Task statement:
Your answer must consist of exactly the lines below, starting with the line with "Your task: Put" and going on through the line with "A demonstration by", and nothing else.

Saved data entries:
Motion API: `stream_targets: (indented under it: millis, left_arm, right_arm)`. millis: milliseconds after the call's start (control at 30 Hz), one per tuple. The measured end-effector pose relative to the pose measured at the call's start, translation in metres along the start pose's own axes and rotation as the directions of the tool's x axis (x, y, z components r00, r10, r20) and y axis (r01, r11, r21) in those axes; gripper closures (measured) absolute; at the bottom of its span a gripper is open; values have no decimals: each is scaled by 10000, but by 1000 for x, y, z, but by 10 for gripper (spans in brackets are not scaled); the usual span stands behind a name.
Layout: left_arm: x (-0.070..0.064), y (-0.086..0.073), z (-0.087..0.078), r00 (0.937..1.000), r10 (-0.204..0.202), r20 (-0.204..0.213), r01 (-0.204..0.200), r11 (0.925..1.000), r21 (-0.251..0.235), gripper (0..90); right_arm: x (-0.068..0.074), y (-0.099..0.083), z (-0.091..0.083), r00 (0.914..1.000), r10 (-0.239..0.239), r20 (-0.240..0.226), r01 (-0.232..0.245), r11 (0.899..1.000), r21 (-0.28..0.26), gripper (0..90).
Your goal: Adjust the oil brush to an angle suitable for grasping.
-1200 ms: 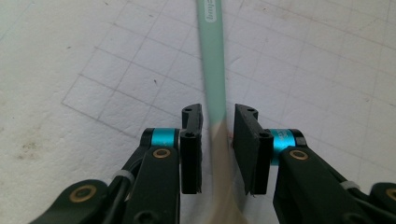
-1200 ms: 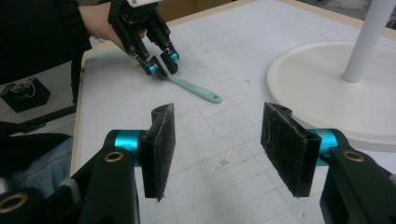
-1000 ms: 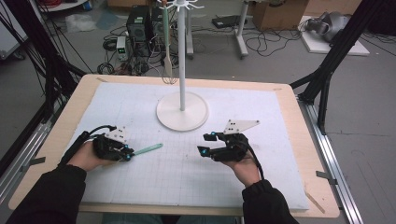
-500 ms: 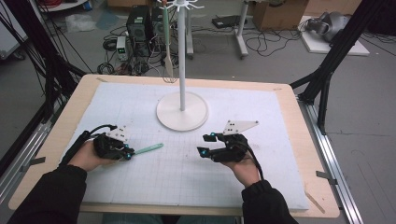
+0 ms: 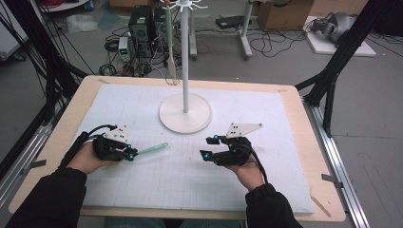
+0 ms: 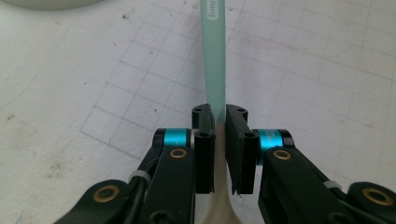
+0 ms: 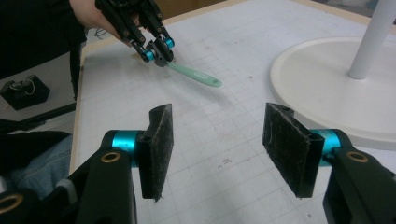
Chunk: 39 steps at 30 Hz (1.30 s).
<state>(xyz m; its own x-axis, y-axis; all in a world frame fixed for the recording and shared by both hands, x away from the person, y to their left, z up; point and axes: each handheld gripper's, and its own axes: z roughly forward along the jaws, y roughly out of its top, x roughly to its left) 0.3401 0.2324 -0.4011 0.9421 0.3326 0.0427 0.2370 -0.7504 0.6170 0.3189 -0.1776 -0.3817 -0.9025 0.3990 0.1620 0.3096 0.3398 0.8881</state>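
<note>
On the mat, your left gripper clamps the green handle; your right gripper hovers, jaws apart.

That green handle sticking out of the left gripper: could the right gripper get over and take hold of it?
Probably yes. The right gripper is open and holds nothing, and only bare mat lies between it and the green handle in the left gripper.
</note>
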Motion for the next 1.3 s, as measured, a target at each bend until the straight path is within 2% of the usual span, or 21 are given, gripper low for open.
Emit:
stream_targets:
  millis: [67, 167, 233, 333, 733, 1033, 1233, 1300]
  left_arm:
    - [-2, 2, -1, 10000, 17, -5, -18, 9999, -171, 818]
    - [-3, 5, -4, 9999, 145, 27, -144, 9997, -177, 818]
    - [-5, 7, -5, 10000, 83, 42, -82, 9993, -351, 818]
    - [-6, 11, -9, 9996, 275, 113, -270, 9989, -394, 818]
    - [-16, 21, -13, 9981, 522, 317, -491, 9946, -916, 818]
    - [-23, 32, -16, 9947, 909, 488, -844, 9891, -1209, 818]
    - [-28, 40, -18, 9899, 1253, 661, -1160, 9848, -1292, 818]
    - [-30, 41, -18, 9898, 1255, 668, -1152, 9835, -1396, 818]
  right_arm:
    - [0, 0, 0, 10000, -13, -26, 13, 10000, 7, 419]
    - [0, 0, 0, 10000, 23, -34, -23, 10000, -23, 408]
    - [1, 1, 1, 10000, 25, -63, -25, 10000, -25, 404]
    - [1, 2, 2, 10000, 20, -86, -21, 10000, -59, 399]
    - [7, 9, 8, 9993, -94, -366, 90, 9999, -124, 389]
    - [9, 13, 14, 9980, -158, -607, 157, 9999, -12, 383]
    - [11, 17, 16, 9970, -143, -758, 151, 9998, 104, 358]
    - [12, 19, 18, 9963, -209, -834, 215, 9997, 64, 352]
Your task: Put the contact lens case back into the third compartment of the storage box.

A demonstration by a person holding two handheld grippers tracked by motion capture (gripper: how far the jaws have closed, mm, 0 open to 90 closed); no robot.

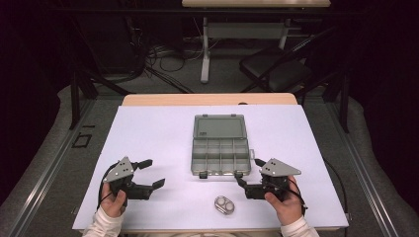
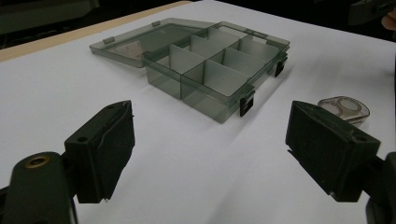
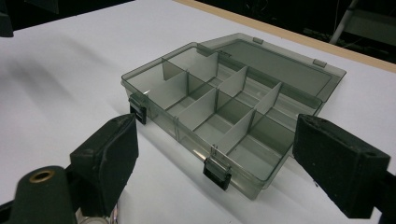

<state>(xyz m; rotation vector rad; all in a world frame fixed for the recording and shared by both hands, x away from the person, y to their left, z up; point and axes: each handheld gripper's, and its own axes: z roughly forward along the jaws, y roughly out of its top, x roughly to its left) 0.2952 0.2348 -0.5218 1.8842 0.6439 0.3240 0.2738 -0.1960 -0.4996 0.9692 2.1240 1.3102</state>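
Observation:
A grey see-through compartment box [image 1: 193,158] lies open mid-table, its lid [image 1: 219,127] folded flat behind it and its compartments empty. Two black latches hang on its near wall. A small oval case [image 1: 225,204] with two round wells lies in front of the box, near the table's front edge. My left gripper [image 1: 154,172] is open, held low to the left of the box and touching nothing. Its view has the box [image 2: 205,95] ahead and the oval case [image 2: 344,107] by its right jaw. My right gripper [image 1: 247,171] is open just off the box's near right corner [image 3: 243,179], empty.
The white sheet [image 1: 148,133] covers the table, with a wooden strip [image 1: 210,99] along the far edge. Beyond the table stand a dark folding chair [image 1: 276,69] and another desk's legs [image 1: 205,54], with cables on the floor. Bare sheet lies left and right of the box.

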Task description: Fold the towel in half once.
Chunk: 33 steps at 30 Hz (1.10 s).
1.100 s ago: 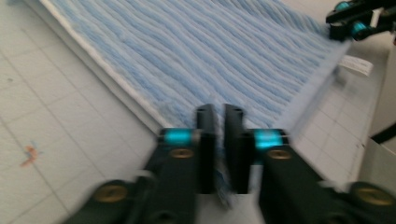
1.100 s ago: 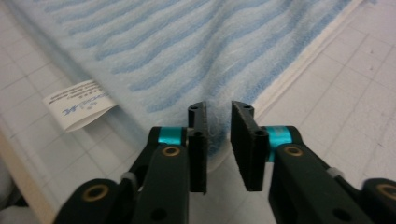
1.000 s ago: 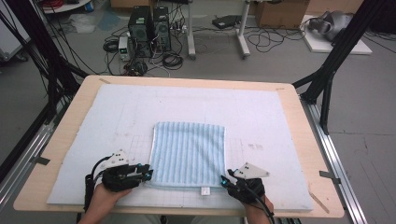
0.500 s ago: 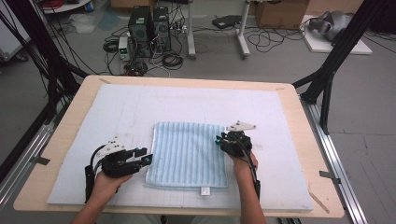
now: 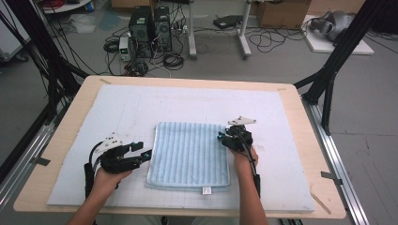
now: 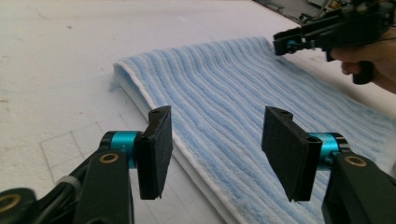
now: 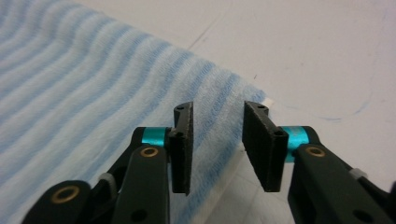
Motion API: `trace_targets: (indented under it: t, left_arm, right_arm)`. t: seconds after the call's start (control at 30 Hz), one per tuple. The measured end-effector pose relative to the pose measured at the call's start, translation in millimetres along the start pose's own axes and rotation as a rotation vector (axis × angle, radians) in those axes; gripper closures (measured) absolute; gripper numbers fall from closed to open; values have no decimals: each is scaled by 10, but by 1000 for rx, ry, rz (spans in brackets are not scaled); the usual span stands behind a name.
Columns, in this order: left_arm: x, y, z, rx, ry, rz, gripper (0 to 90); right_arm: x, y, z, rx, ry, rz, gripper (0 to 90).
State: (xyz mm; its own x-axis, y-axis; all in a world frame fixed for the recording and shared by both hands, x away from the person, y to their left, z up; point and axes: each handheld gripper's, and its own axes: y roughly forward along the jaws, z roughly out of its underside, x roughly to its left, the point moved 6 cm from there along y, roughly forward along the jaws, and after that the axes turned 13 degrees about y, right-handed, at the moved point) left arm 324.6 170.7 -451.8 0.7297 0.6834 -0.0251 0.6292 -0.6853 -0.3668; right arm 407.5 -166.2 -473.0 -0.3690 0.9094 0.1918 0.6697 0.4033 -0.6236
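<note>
One small white tag (image 5: 205,190), unreadable, on the striped towel's (image 5: 190,154) near edge; both tongs, left (image 5: 146,153) and right (image 5: 220,137), open beside it.

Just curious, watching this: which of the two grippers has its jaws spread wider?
The left gripper: its jaws stand wide apart beside the folded blue striped towel, while the right gripper shows a narrower gap.
</note>
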Motion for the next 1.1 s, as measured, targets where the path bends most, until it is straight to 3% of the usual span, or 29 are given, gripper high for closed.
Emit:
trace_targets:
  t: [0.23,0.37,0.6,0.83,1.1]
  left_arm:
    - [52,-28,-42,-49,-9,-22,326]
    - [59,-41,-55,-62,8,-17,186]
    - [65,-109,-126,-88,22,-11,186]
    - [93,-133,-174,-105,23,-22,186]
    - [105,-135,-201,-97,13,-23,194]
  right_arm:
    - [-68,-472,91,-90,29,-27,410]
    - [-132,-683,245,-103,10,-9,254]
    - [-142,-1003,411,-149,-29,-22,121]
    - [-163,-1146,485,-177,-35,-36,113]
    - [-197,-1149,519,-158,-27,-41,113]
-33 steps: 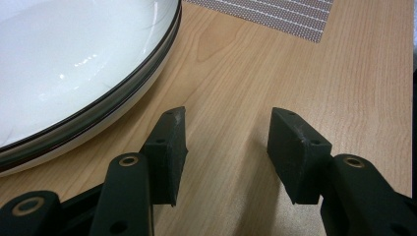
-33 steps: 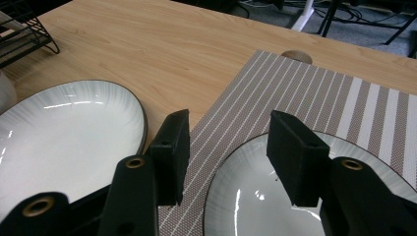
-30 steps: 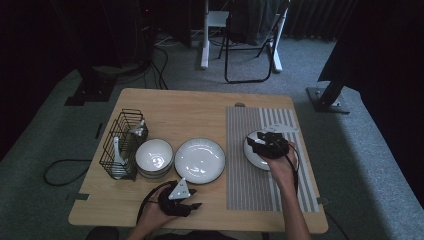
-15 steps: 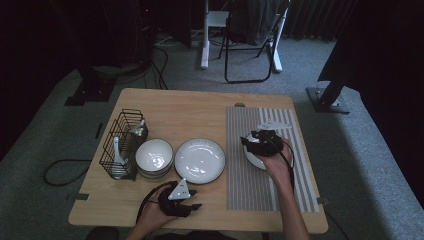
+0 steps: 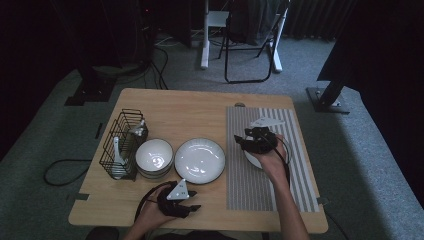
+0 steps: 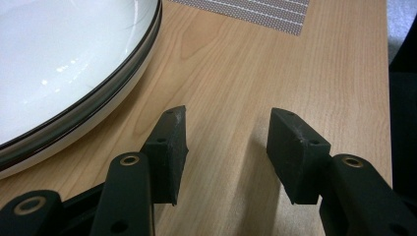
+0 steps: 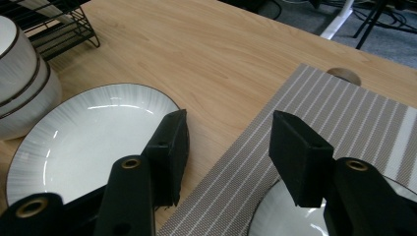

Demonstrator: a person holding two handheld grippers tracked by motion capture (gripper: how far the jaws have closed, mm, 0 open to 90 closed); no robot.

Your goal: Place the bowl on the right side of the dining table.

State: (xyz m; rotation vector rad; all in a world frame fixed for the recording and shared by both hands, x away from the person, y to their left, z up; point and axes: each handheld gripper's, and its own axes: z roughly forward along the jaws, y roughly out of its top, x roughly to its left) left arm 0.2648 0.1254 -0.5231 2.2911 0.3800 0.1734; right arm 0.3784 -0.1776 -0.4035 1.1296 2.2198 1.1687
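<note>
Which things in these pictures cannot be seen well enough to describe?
- Dish on the striped mat: high view, mostly covered by the right gripper and hand; right gripper view, cut off by the bottom edge.
- Contents of the wire rack: high view, too small to identify.
- Stacked bowls: right gripper view, cut off by the left edge.

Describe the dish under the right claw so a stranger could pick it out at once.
Start at the grey striped placemat covering the right part of the wooden table. On it, beneath the right claw, lies a white dish, partly hidden by the hand. It is the one dish on the mat; the wide plate and the stacked bowls sit on bare wood to its left.
</note>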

Exercise answer:
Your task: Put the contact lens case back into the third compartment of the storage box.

A demonstration by a person holding two handheld grippers tracked by motion capture (gripper: how far the jaws have closed, mm, 0 open to 90 closed); no robot.

The work for this exercise is now done.